▸ **About this exercise**
Go to the line that contains "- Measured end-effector" and transcribe from there to the end of the entries, that line and the last one included.

_ _ _ _

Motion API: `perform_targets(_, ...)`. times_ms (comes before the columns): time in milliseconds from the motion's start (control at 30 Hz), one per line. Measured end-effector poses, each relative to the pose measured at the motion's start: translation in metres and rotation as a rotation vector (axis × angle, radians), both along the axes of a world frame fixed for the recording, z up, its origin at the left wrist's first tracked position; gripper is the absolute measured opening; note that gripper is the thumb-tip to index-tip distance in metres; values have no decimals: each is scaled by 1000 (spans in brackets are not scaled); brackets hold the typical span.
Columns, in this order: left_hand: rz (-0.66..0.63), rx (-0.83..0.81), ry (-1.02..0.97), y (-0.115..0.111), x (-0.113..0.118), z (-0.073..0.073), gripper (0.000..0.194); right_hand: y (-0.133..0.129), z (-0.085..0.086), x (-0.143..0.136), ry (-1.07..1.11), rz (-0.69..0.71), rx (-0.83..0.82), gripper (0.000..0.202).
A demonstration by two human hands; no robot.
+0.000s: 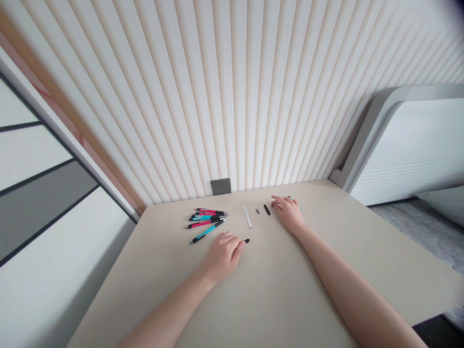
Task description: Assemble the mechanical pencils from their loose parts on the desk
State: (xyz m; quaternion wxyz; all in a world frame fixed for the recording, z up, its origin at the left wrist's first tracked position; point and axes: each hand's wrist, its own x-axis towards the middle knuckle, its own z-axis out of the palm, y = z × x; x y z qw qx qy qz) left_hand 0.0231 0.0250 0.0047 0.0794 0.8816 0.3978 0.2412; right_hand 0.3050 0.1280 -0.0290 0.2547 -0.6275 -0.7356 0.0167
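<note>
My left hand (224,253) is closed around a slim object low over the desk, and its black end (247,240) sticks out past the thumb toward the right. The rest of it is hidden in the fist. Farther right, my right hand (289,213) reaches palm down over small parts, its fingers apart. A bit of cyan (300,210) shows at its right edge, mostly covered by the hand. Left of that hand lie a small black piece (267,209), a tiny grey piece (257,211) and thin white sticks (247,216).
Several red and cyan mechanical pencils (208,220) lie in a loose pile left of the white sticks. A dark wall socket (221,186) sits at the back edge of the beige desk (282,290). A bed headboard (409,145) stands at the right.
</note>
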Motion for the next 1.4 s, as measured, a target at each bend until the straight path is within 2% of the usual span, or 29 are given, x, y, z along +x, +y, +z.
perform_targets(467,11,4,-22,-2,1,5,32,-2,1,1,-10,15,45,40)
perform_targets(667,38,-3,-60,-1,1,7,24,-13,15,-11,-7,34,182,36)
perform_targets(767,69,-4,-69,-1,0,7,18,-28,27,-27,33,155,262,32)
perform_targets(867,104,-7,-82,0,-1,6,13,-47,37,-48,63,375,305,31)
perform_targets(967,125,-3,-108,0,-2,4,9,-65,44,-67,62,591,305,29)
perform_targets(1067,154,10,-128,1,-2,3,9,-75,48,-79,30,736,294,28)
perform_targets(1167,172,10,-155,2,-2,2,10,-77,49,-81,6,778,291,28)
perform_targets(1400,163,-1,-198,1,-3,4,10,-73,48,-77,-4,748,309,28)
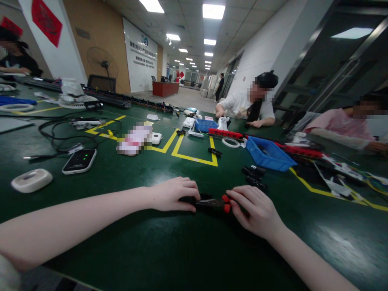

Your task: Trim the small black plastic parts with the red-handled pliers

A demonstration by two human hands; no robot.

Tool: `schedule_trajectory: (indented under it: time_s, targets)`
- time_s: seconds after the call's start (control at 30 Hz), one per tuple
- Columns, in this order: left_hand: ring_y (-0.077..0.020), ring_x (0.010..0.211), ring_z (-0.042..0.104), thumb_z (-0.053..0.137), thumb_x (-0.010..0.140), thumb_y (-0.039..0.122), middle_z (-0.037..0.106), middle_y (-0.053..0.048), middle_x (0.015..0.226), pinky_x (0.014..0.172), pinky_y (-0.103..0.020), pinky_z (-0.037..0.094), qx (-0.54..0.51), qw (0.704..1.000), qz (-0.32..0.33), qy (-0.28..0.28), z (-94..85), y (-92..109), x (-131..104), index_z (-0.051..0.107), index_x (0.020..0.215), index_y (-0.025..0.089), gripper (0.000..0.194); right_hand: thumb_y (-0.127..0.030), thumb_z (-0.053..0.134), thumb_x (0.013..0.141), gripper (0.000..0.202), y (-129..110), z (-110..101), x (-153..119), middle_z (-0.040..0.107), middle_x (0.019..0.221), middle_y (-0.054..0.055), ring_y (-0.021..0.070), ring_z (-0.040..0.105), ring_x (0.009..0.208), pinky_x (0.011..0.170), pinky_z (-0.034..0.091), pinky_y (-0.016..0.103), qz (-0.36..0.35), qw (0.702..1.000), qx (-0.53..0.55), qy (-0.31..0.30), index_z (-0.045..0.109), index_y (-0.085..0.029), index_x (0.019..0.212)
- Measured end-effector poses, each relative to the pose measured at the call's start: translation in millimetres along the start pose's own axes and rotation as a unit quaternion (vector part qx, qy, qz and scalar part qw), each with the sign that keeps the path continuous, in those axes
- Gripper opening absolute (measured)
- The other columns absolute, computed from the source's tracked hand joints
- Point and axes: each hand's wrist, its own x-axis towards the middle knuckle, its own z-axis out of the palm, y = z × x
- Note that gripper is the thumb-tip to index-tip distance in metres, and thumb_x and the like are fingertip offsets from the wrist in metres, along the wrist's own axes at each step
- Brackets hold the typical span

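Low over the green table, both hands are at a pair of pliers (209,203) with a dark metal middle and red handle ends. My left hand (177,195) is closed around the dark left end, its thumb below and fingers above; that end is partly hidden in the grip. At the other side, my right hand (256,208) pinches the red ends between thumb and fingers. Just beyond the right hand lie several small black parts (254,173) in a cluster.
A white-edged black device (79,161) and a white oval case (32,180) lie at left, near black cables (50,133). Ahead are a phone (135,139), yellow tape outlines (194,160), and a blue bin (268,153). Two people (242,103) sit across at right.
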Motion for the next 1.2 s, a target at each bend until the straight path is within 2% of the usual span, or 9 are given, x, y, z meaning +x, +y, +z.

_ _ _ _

▸ **Answer below**
- Measured end-effector poses, each relative to the pose measured at the call's start: translation in millimetres along the start pose's own axes and rotation as a unit quaternion (vector part qx, qy, qz and scalar part qw), each with the sign that keeps the path continuous, in those axes
- Gripper opening absolute (measured)
- The other columns absolute, computed from the source's tracked hand joints
- Point and axes: each hand's wrist, its own x-axis towards the middle knuckle, its own z-axis out of the palm, y = z × x
- Note that gripper is the thumb-tip to index-tip distance in metres, and thumb_x and the like are fingertip offsets from the wrist in metres, along the wrist's own axes at each step
- Brackets hold the typical span

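Low over the green table, both hands are at a pair of pliers (209,203) with a dark metal middle and red handle ends. My left hand (177,195) is closed around the dark left end, its thumb below and fingers above; that end is partly hidden in the grip. At the other side, my right hand (256,208) pinches the red ends between thumb and fingers. Just beyond the right hand lie several small black parts (254,173) in a cluster.
A white-edged black device (79,161) and a white oval case (32,180) lie at left, near black cables (50,133). Ahead are a phone (135,139), yellow tape outlines (194,160), and a blue bin (268,153). Two people (242,103) sit across at right.
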Motion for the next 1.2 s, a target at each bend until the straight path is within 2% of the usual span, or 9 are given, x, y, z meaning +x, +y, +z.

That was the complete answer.